### Description of the task
What is the number of lines in the entries that contain "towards"? Reply with that number only.

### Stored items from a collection
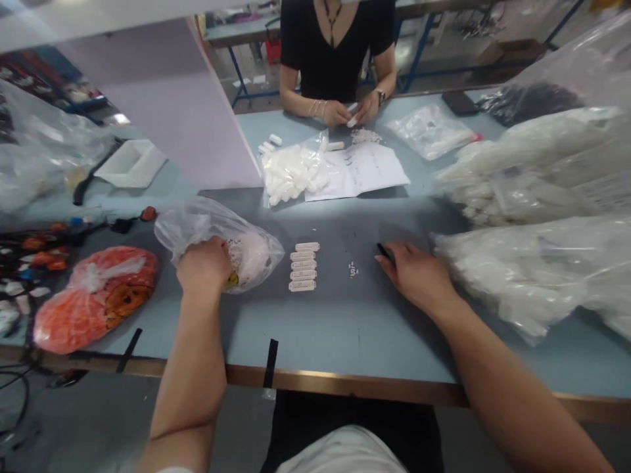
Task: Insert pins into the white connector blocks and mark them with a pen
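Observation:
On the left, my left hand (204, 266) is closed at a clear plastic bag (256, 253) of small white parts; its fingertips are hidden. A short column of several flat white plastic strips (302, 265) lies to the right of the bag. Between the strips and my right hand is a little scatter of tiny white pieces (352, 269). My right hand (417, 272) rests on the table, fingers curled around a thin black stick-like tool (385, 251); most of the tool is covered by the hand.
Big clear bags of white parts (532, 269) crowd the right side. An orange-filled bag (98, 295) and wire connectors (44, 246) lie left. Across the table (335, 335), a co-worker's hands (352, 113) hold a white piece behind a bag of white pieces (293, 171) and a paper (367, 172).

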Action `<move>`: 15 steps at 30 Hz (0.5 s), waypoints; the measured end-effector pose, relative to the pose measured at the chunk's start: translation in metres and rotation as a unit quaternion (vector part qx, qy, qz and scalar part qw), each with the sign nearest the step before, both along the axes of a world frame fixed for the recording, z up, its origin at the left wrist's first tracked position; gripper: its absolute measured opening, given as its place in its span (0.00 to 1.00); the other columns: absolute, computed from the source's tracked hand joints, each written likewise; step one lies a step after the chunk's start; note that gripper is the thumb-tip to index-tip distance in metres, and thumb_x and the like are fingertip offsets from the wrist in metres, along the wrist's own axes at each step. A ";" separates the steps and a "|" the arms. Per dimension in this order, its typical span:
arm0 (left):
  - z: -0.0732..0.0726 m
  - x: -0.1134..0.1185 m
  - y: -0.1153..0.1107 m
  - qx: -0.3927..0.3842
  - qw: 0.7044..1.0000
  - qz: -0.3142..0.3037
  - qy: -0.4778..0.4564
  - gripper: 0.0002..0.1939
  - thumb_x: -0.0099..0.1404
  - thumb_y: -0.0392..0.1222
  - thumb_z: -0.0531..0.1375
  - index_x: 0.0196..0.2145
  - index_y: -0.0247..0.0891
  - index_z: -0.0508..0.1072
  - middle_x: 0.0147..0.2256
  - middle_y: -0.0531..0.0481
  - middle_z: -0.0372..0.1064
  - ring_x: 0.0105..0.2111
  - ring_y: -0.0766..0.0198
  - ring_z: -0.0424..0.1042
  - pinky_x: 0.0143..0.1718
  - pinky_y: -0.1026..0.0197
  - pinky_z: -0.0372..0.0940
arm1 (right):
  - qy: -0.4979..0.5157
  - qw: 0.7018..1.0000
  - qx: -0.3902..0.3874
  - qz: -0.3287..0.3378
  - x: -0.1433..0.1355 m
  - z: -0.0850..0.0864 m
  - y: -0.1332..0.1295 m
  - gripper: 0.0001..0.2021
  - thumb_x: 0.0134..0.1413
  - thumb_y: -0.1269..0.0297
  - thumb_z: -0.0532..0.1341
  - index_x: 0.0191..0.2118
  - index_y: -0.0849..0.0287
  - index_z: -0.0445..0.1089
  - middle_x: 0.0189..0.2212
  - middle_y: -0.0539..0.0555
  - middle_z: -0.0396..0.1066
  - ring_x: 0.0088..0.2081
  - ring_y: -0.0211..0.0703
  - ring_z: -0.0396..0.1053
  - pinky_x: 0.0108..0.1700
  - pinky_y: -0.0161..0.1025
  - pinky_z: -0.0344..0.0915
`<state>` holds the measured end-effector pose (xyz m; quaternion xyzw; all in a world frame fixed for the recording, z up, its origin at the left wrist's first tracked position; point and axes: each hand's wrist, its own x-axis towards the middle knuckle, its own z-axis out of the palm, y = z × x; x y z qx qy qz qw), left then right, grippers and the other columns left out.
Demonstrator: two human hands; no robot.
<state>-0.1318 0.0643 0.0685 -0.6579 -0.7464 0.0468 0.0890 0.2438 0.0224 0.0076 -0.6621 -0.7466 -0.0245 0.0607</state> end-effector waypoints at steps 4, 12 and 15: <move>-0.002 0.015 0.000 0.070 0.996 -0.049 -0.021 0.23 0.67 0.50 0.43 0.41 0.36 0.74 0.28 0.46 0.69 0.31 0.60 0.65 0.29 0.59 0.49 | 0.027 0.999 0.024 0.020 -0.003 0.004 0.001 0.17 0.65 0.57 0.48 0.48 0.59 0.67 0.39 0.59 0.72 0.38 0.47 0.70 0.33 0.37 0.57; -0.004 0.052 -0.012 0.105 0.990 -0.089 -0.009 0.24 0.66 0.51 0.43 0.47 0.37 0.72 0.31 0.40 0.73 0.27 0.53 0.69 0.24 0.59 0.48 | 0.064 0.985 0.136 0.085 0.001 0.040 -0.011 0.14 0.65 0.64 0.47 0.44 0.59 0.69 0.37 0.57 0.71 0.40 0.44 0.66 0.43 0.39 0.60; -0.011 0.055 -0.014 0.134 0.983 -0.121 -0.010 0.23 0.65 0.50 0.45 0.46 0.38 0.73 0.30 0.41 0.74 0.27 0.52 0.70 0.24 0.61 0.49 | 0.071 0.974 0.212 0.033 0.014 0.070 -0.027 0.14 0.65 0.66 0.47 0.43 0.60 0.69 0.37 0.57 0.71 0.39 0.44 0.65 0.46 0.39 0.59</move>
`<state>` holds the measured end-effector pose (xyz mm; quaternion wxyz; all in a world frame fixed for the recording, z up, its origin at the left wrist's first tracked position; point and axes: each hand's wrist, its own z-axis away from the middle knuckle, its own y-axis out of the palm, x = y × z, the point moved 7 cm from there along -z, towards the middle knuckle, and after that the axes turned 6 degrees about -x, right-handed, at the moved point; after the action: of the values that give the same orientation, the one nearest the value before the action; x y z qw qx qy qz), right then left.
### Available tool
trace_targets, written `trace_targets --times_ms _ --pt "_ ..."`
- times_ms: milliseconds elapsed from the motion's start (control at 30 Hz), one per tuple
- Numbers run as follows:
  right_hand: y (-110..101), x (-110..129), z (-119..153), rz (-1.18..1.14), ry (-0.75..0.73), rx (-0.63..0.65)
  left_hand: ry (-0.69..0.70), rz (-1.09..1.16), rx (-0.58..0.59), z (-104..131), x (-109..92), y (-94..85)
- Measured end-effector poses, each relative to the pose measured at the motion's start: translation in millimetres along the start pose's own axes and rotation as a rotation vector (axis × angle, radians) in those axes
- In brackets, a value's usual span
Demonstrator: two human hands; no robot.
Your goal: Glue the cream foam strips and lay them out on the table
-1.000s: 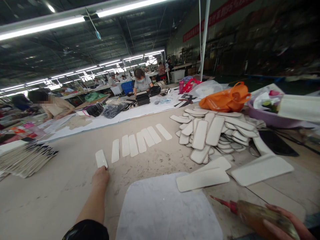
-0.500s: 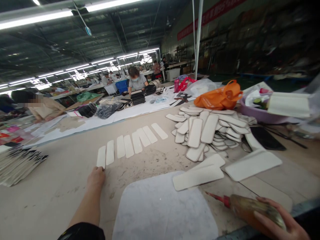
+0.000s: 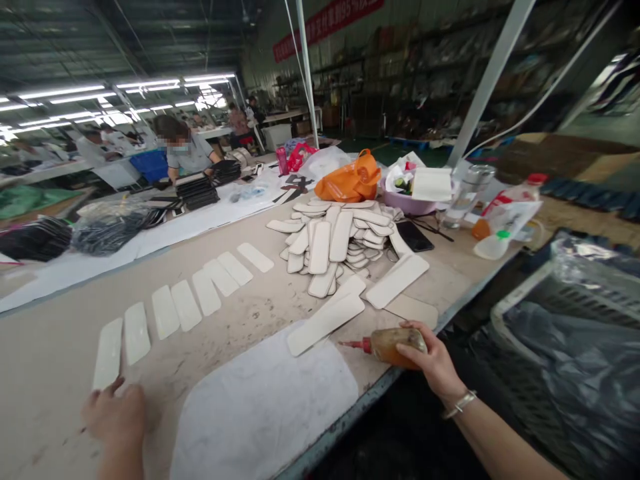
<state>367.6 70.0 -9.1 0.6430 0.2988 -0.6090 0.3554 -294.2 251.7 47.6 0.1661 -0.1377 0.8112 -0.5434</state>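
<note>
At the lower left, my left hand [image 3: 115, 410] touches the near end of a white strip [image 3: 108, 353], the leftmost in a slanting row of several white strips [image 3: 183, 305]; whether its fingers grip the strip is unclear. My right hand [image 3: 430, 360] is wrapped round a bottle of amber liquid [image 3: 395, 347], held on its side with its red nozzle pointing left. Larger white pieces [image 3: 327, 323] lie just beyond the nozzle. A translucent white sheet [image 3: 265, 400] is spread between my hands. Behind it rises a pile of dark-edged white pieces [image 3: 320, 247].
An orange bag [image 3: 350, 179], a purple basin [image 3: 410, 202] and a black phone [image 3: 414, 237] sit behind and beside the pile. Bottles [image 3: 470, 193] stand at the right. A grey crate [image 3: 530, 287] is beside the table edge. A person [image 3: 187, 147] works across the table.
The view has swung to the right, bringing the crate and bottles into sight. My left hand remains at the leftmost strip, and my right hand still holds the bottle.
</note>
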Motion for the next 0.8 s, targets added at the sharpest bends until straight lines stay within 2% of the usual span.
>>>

### Task solution
2